## Task goal:
The listing below should be reproduced exactly, with the pictures omitted.
** Opening Source records block **
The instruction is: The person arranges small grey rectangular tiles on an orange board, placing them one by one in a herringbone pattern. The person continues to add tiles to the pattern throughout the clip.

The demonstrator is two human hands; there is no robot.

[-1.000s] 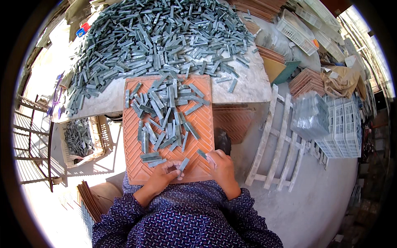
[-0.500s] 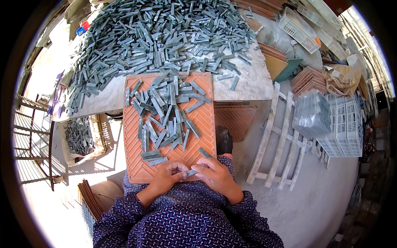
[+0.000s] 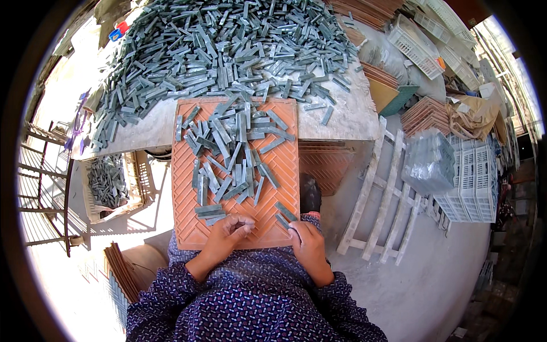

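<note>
Right hand [image 3: 308, 239] pinches a green strip [image 3: 281, 220] on the orange tray [image 3: 188, 229]; left hand [image 3: 223, 236] curled, grip unclear; pieces [image 3: 106, 183] crowd the crate [image 3: 135, 178]!

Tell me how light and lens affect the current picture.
Head view: sunlight bleaches the floor at lower left nearly white; head view: the orange board lies in softer shade; head view: the dark rack at left bows near the rim; head view: the lower right is murky.

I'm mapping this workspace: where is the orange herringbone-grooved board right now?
In the head view, the orange herringbone-grooved board is just left of centre, its far end overlapping the table and the right hand at its near right corner.
</note>
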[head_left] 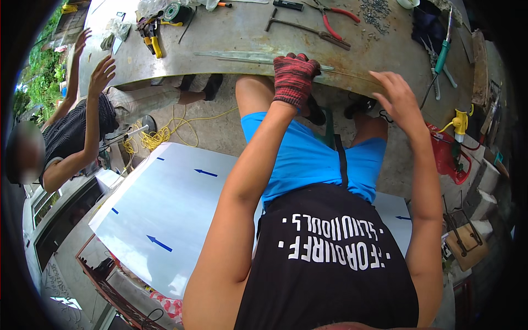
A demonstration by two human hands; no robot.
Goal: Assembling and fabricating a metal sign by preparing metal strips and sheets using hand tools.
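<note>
My left hand [297, 80], in a red and black knit glove, is closed over thin greenish metal strips [236, 55] lying along the near edge of the metal worktable [231, 38]. The strips run out on both sides of the glove, and their middle is hidden under it. My bare right hand [399, 99] is at the table edge to the right, fingers apart and holding nothing visible. A thin brownish line [357, 75], perhaps a rod, runs along the tabletop from the strips toward its fingertips.
On the table lie red-handled pliers [333, 22], a T-handled tool [302, 30], yellow-handled snips [151, 41], loose screws [377, 16] and a green-handled soldering iron [443, 55]. A co-worker [77, 121] raises both arms at left. A white sheet [181, 192] and yellow cord [159, 137] lie behind me.
</note>
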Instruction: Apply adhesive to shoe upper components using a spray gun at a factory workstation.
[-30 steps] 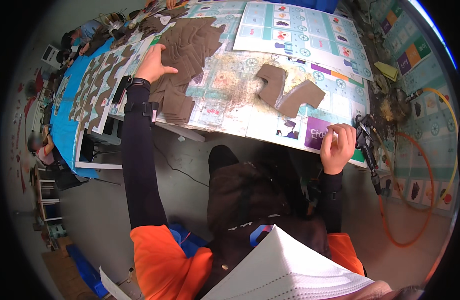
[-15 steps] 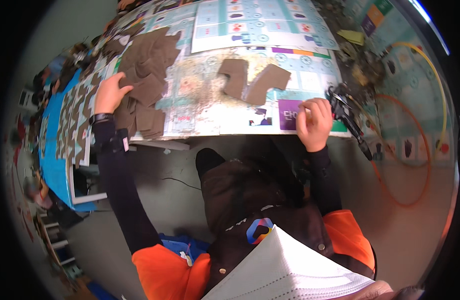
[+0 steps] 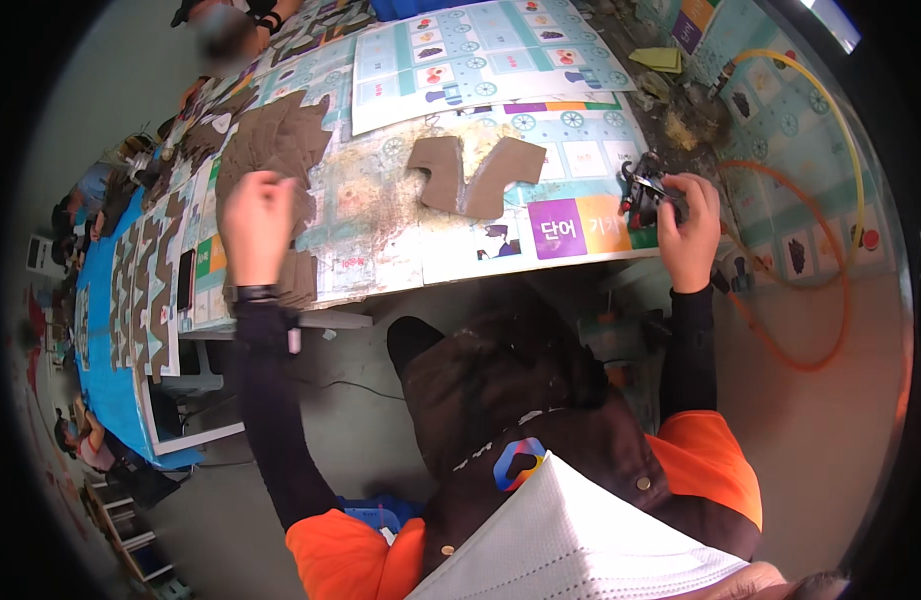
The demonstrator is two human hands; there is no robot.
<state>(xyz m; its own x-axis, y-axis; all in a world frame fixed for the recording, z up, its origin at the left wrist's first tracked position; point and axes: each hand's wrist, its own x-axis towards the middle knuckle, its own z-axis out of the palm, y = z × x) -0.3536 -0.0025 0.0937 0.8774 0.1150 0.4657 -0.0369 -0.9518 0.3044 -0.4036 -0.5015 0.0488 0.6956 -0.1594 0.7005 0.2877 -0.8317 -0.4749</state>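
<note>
My right hand (image 3: 692,225) is closed round a black spray gun (image 3: 641,188) at the table's right end, with the gun's head pointing away to the left. Smeared by motion, my left hand (image 3: 261,225) is over a pile of brown cut pieces (image 3: 281,135) on the left; whether its fingers hold anything cannot be made out. Between the hands, a brown V-shaped piece (image 3: 481,195) lies flat on the printed sheet covering the table. Pale lines run along the inner edges of its notch.
A large printed board (image 3: 481,60) lies behind the V-shaped piece. Orange (image 3: 831,250) and yellow hoses (image 3: 853,130) loop at the right. More brown strips (image 3: 146,285) lie on a side surface with a blue cover (image 3: 101,320). Another person's hand (image 3: 271,25) shows at far left.
My right hand has moved right and closed on the spray gun, which is turned. My left hand has moved right and nearer, off its earlier spot on the pile. The view has shifted.
</note>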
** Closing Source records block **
## Exercise answer:
The instruction is: The person arranges small grey rectangular tiles on an orange board, placing them one by one in a herringbone pattern. The person continues to add tiles to the pattern throughout the clip.

The demonstrator is two human hands; there is no robot.

[-1.000s] 
[-0.500s] 
[+0.000s] 

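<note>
Right hand [image 3: 308, 239] pinches a green strip [image 3: 281, 220] on the orange tray [image 3: 188, 229]; left hand [image 3: 223, 236] curled, grip unclear; pieces [image 3: 106, 183] crowd the crate [image 3: 135, 178]!

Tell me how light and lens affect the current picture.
Head view: sunlight bleaches the floor at lower left nearly white; head view: the orange board lies in softer shade; head view: the dark rack at left bows near the rim; head view: the lower right is murky.

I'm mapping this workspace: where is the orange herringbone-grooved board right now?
In the head view, the orange herringbone-grooved board is just left of centre, its far end overlapping the table and the right hand at its near right corner.
</note>
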[head_left] 
A demonstration by two human hands; no robot.
Goal: Assembling and fabricating a metal sign by preparing metal strips and sheets using hand tools.
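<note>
My left hand [297, 80], in a red and black knit glove, is closed over thin greenish metal strips [236, 55] lying along the near edge of the metal worktable [231, 38]. The strips run out on both sides of the glove, and their middle is hidden under it. My bare right hand [399, 99] is at the table edge to the right, fingers apart and holding nothing visible. A thin brownish line [357, 75], perhaps a rod, runs along the tabletop from the strips toward its fingertips.
On the table lie red-handled pliers [333, 22], a T-handled tool [302, 30], yellow-handled snips [151, 41], loose screws [377, 16] and a green-handled soldering iron [443, 55]. A co-worker [77, 121] raises both arms at left. A white sheet [181, 192] and yellow cord [159, 137] lie behind me.
</note>
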Instruction: Apply adhesive to shoe upper components using a spray gun at a factory workstation.
[-30 steps] 
[-15 steps] 
[+0 steps] 
The demonstrator is two human hands; there is no robot.
<state>(xyz m; its own x-axis, y-axis; all in a world frame fixed for the recording, z up, its origin at the left wrist's first tracked position; point and axes: each hand's wrist, its own x-axis towards the middle knuckle, its own z-axis out of the palm, y = z × x) -0.3536 -0.0025 0.0937 0.8774 0.1150 0.4657 -0.0369 -0.9518 0.3044 -0.4036 -0.5015 0.0488 0.6956 -0.1594 0.7005 0.2877 -0.8317 -0.4749</state>
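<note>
My right hand (image 3: 692,225) is closed round a black spray gun (image 3: 641,188) at the table's right end, with the gun's head pointing away to the left. Smeared by motion, my left hand (image 3: 261,225) is over a pile of brown cut pieces (image 3: 281,135) on the left; whether its fingers hold anything cannot be made out. Between the hands, a brown V-shaped piece (image 3: 481,195) lies flat on the printed sheet covering the table. Pale lines run along the inner edges of its notch.
A large printed board (image 3: 481,60) lies behind the V-shaped piece. Orange (image 3: 831,250) and yellow hoses (image 3: 853,130) loop at the right. More brown strips (image 3: 146,285) lie on a side surface with a blue cover (image 3: 101,320). Another person's hand (image 3: 271,25) shows at far left.
My right hand has moved right and closed on the spray gun, which is turned. My left hand has moved right and nearer, off its earlier spot on the pile. The view has shifted.
</note>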

No further answer is expected.